Guest Post: I Miss My Brother

 

Drawing of a woman sitting on a bench

I believe in the therapeutic and transformative value of writing, and I’m a big proponent of telling your story.  Today, I’m happy to share an essay that was submitted by a reader who wishes to remain anonymous.  I hope you enjoy it.  If you have a story you’d like to share, feel free to send it to me using the “Contact” link in the menu bar.  

When my twin brother got married, I made him a big scrapbook. Full of pictures of us growing up together, it took me a lot of time and money to make. I put in pictures of him playing sports, us playing soccer and wiffle ball in the backyard, us opening presents on Christmas morning. I put in pictures of our childhood dog, pictures of us graduating high school together, and pictures of us holding hands as babies.

I also put in pictures of his soon-to-be wife (we had all gone to college together and he had dated her for years.) I was happy for him. Happy that he was marrying her and happy that he was happy.

But I also cried a lot in the year that he was engaged, and I cried a lot in the hotel room after his reception. Sobbing, ugly crying.

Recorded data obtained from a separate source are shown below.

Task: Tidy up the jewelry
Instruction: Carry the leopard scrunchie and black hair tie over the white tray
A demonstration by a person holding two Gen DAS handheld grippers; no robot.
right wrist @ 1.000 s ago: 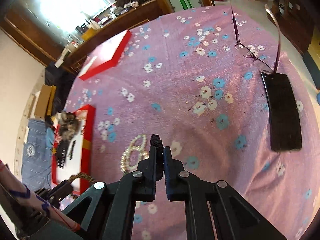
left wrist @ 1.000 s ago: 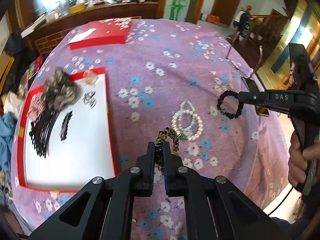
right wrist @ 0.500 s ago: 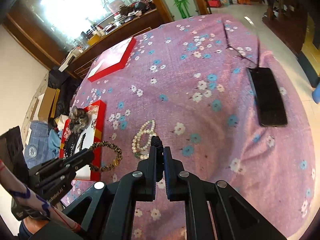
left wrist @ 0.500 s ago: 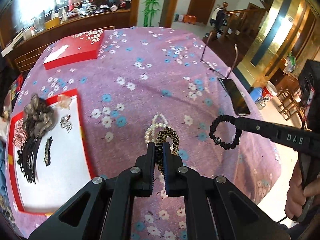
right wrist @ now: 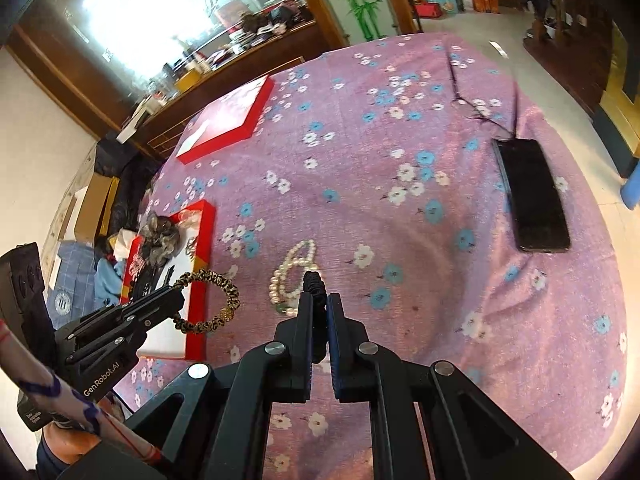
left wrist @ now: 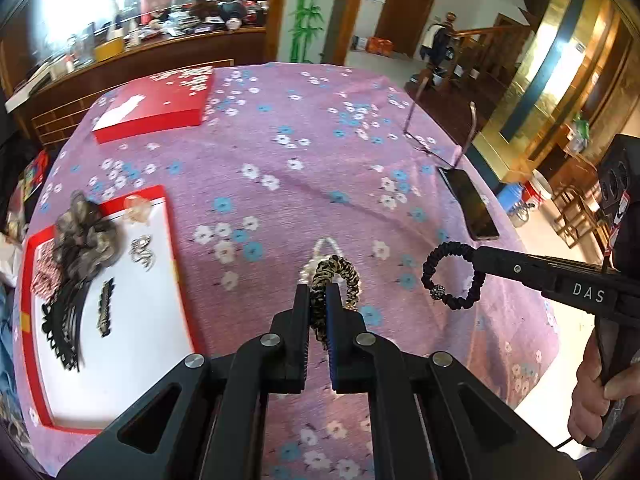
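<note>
- Your left gripper is clamped on the leopard-print hair tie; your right gripper is pinched shut on the black hair tie, both lifted clear of the tabletop.
- The pearl bracelet lies just beyond them; a dangling loop could snag it.
- The red tray sits further left; releasing short would likely drop a tie outside it.

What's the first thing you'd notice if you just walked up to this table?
Two black grippers held over the purple flowery tablecloth, each pinching a stretchy band: the left gripper grips a gold-and-black band, the right gripper a black band with a sparkly bead. Between them a pearl bracelet lies on the cloth, and to the left sits a red-edged white tray with hair accessories.
</note>
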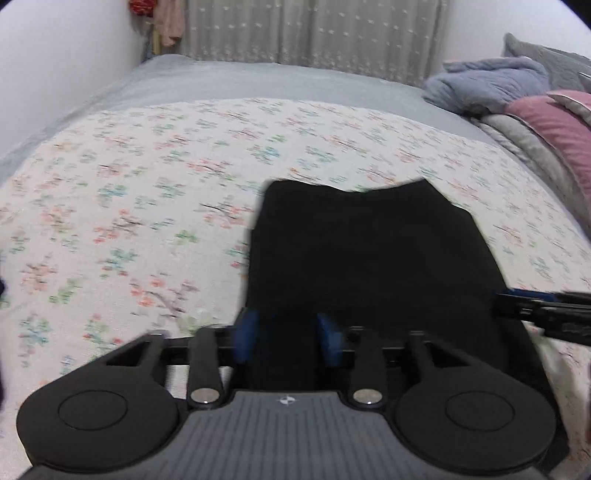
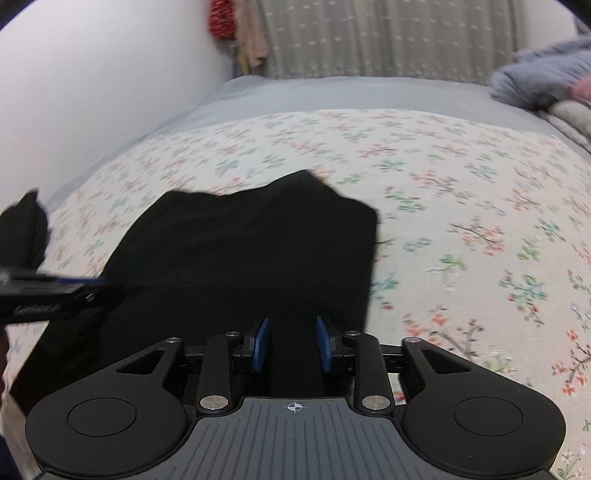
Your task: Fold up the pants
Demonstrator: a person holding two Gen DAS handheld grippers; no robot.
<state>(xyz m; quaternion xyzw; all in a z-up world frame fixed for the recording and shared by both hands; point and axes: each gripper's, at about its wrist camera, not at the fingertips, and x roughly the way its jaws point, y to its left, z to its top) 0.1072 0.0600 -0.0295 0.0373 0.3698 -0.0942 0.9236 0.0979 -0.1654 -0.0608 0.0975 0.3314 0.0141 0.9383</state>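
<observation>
A flowered bedspread [image 1: 147,184] carries the black pants [image 1: 369,251]. Both grippers, left gripper [image 1: 290,338] and right gripper [image 2: 291,343], point down over them with fingers apart, gripping nothing.

You're looking at plain black pants [image 1: 369,251] on a cream bedspread [image 1: 147,184] printed with small sprigs in coral, teal and green; beyond it your sheet [image 1: 258,79] is pale grey-blue. Your gripper pads [image 2: 260,345] are blue on black arms. The curtain [image 1: 314,29] is beige with pale flecks, the piled bedding [image 1: 554,122] dusty pink, grey and slate blue
</observation>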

I didn’t cry at all on my wedding day a few years before. It was his wedding that made me realize what I was losing.

A month after his wedding, I finally started seeing a therapist. In the many years since then I have a learned a lot about my abusive family. I have learned a lot about myself. I have become a better person.

I have learned a lot about the cycle of abuse, and the roles people play in abusive families. I am lucky I got to be the scapegoat, the one who got the extra abuse.

My brother, although also abused, was the golden child. Golden children usually aren’t the ones who go to therapy and figure things out. Scapegoats are the ones who tend to do that.

My brother refuses to listen to me talk about abuse. My therapist says he has picked up our parents’ narcissistic personality disorder. As much as I don’t want to, I see it.

My brother and I do not have much of a relationship. He spends a lot of time with his in-laws, who live near him. We are not involved in each other’s children’s lives.

To me, it feels a little bit like a death. He is alive and well, but we have missed out on so much in each other’s adult lives. Stuff that we can never get back, even if our relationship miraculously improves, which it probably won’t. People with narcissistic personality disorder tend not to change. And it does no good to talk to them about anything.

I am learning to accept what I can not change. I have my own family. My own friends.

But I miss my brother. I miss the little boy that I used to play card games with, the boy who I used to play King of the Mountain with in the snow. The boy I fought with, the boy who forgave me when I broke his new favorite Christmas present (a wrestling rink for his WWF action figures.) The boy I grew up with.